O eclesiástico retirou-se. Lina ficou a
meditar na conversa que acabara de ter com o religioso. De facto, os caminhos
da vida eram sinuosos, com altos e baixos, e a culpa, se é que existia culpa,
teria de ser equitativamente repartida por todos os intervenientes. Ela fora um
joguete nas mãos do juiz e depois tornara-se ela própria uma manipuladora de
fantoches! Porquê? Para se vingar do mal que lhe fizeram? E por que não se
vingara na pessoa do magistrado?! Afinal de contas fora ele que a transformara
num demónio.
Agora era tarde para voltar atrás, para
remediar o mal que fizera a tanta gente. Ali, naquela imensa prisão, com
mulheres e homens do piorio que havia na sociedade portuguesa, gente sem
escrúpulos, sedentos de sangue, só havia uma coisa a fazer: estar vigilante,
lutar pela sobrevivência.
Nessa noite dormiu pessimamente. Fez uma
retrospetiva da sua caminhada, arrependeu-se de todo o mal que causara, e
decidiu a partir daí seguir outro rumo. Era imperioso dar uma guinada de muitos
graus. Mesmo na cadeia, poderia ser útil aos outros. Dirigiu-se a uma
funcionária e disse-lhe:
- D. Amabélia:
venho inscrever-me como voluntária para a enfermaria; agradeço que vocês me
dêem essa oportunidade. Estou disposta a sacrificar-me pelos outros, como forma
de arrependimento.
A empregada olhou para o seu rosto,
sobretudo para os seus olhos, e verificou que havia sinceridade nas palavras da
reclusa. Dirigiu-lhe então a palavra:
- Isso não
depende de mim, mas vou transmitir aos meus chefes a sua disponibilidade. Quero
apenas avisá-la de uma coisa: esse trabalho não é fácil; muitas das mulheres
que vão parar à enfermaria são portadoras de doenças terríveis, muitas delas
morrem ali, depois de enormes sofrimentos. A Lina tem trabalhado nas oficinas,
toda a gente gosta dos objetos que faz, o senhor diretor está satisfeito com o
seu comportamento, até pode acontecer que lhe perdoem alguns anos da sua pena.

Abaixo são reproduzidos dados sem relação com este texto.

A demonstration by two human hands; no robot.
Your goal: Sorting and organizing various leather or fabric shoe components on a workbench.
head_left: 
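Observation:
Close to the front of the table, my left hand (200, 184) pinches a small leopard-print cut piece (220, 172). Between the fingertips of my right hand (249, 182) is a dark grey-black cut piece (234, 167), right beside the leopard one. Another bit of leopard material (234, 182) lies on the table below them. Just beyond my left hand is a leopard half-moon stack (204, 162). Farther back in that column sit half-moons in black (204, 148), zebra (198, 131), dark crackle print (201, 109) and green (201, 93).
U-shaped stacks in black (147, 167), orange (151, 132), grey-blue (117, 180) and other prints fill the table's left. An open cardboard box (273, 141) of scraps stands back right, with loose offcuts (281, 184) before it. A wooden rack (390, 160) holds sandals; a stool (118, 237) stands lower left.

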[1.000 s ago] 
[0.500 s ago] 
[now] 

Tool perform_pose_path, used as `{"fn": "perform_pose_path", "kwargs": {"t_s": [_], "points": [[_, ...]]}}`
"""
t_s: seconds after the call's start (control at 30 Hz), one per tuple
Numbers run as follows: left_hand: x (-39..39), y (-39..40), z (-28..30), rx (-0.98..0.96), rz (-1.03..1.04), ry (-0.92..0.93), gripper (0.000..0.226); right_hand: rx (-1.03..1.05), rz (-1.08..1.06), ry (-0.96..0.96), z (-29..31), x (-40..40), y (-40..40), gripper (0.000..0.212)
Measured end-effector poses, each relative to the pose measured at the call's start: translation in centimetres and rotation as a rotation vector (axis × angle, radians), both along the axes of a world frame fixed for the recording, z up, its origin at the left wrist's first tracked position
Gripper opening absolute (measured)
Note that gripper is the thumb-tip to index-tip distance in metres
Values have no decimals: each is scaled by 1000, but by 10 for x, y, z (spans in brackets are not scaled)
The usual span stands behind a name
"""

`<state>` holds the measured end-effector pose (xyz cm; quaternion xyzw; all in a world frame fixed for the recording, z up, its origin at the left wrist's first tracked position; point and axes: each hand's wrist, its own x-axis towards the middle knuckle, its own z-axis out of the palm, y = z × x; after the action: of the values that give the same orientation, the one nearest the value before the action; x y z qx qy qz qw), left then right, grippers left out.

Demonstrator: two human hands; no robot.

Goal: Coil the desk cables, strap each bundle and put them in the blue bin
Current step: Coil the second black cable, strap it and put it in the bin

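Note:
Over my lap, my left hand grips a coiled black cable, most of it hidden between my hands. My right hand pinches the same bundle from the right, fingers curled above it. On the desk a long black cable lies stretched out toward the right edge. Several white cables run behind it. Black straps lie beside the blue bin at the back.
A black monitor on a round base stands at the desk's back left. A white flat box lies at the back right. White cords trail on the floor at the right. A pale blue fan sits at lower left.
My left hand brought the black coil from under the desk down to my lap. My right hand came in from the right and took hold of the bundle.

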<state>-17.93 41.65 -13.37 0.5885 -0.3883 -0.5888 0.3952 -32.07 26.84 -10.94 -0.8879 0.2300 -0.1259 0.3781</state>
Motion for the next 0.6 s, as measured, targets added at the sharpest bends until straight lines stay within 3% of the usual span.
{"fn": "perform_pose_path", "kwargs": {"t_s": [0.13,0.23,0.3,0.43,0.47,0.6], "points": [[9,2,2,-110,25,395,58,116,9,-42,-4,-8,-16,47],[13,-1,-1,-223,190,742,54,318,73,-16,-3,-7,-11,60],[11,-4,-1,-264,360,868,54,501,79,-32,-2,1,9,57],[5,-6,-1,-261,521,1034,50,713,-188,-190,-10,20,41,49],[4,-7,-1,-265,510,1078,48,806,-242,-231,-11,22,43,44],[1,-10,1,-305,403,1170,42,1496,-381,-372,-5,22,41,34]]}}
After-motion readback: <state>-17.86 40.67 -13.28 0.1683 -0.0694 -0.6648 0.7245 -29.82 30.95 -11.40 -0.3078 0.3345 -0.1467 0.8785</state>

Não estrague tudo, ao aceitar tal tarefa – o mais certo é ser contaminada.
- Estou decidida
e nada me fará voltar atrás: cometi muitos crimes e quero pagar à sociedade a
minha dívida – não posso ressuscitar quem morreu, mas posso minorar o
sofrimento das minhas colegas de infortúnio.
- Tudo bem, Lina;
passe cá amanhã que já devo ter uma resposta para si.

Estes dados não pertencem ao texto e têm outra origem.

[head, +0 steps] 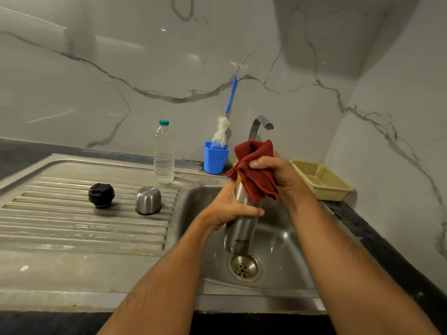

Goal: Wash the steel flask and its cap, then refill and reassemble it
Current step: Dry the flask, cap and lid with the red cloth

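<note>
Steel flask (238, 228): held nearly upright over the sink basin (285, 250), its base just above the drain (244, 268); body bare, top end hidden under the cloth.
Left hand (229, 209): fingers curled round the flask's middle, gripping it from the 9 o'clock side.
Right hand (275, 172): clutches a dark red cloth (256, 172) bunched over the flask's upper end, thumb pressed into the folds.
Black stopper (101, 195): stands on the ribbed drainboard (72, 228), at 9 o'clock from the flask, well apart from it.
Steel cap cup (148, 200): mouth down on the drainboard, near the stopper at its 3 o'clock, not touching.
Plastic water bottle (164, 153): upright with a green cap, at the drainboard's back edge, at 12 o'clock from the steel cup.
Blue tumbler (215, 157): against the marble wall (121, 68), at 3 o'clock from the bottle; a bottle brush (223, 129) with a blue handle leans out of it toward the wall.
Tap spout (261, 124): rises behind the cloth at 12 o'clock from the hands.
Beige plastic basket (321, 180): on the dark counter (377, 238) at 3 o'clock from the right hand.
</note>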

No dia seguinte lá estava na secretaria da
Penitenciária. O pedido fora aceite. A partir desse dia iria ser ajudante de
enfermeira, mas primeiro teria de assistir a aulas de enfermagem. Ficou
radiante. Para ela era como se tivesse recebido um prémio. Dedicar-se aos outros,
sobretudo quando mais precisavam de apoio, era agora o seu objetivo. Se alguém
de Melcarte fosse visitá-la (o que nunca até ao presente momento acontecera – nem
filha, nem os próprios irmãos), não a reconheceriam. Os seus olhos agora eram
calmos, meigos; a sua boca perdera aquele esgar de troça que outrora a
caraterizara; as suas palavras tornaram-se sábias. Adquirira conhecimentos
profundos sobre a psicologia humana, como se tivesse estudado anos seguidos nas
melhores universidades do continente europeu.
Era respeitada por todos: guardas
prisionais, pessoal administrativo, colegas de cativeiro. Até já, por mais de
uma vez, o diretor a tinha apresentado como modelo a seguir pelas outras.

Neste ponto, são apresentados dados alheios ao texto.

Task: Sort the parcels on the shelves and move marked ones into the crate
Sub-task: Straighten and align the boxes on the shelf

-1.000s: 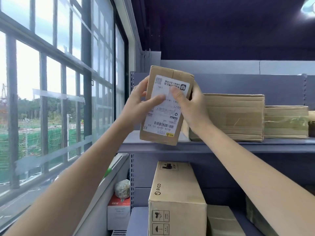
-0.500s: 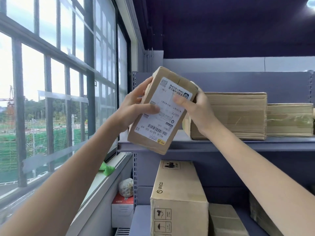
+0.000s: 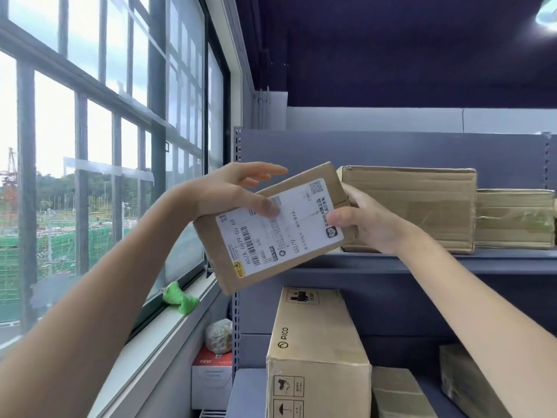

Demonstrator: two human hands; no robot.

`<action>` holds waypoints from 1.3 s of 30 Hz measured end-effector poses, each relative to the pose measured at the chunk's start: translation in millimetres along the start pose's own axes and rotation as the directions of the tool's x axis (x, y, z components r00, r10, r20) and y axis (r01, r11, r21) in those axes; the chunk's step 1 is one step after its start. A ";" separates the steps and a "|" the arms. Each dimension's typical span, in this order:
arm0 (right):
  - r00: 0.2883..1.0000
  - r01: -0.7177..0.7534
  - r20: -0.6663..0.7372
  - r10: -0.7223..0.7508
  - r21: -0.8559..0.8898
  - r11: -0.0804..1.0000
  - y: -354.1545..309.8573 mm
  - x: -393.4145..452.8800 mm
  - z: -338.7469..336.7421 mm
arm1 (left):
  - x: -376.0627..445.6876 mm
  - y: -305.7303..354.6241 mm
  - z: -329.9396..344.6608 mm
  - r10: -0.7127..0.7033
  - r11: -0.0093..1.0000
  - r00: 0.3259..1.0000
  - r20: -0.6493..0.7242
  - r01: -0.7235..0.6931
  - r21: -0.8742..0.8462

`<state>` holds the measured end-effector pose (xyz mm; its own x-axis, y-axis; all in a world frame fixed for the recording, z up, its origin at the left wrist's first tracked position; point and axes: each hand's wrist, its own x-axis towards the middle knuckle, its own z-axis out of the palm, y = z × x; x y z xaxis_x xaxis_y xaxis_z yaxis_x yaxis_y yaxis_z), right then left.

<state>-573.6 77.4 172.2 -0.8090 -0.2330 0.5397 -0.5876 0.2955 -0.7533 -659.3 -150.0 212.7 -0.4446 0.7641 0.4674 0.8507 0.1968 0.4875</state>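
The right hand [image 3: 364,218] grips the tilted parcel's [image 3: 271,227] end at 3 o'clock. The left hand [image 3: 232,191], fingers spread, rests its thumb on the label [image 3: 280,227]. Behind, at 3 o'clock, boxes [image 3: 410,206] sit on the shelf [image 3: 422,262].

A tilted parcel [image 3: 272,227] sits between both hands. The right hand [image 3: 360,220] grips its far end; the left hand [image 3: 232,190] thumb presses its label, fingers straight.
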 end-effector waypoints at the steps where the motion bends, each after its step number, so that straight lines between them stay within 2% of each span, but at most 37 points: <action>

Ao fim de uns anos de ajudante de
enfermeira, em que a sua dedicação, carinho, e – segundo constava – algumas
curas milagrosas, o diretor mandou chamá-la. Os cabelos da Lina estavam agora
completamente brancos, algumas rugas surgiam aqui e ali, a lembrar-lhe que o
tempo passa inexoravelmente.
Dirigiu-se ao gabinete, acompanhada por
duas guardas da prisão, não que tivessem qualquer receio de ela ir praticar
algum mal, mas sim por fazer parte das regras, e qual não foi o seu espanto ao
ver junto do Senhor Diretor uma estampa de senhora, sorrindo para ela. Ficou
estupefacta: alguém, do mundo civilizado, sorria para ela, como se nunca
tivesse cometido um crime! Estava novamente a sonhar. Não podia ser: ela
armara-se de todos os instrumentos ao seu alcance para evitar essas fantasias.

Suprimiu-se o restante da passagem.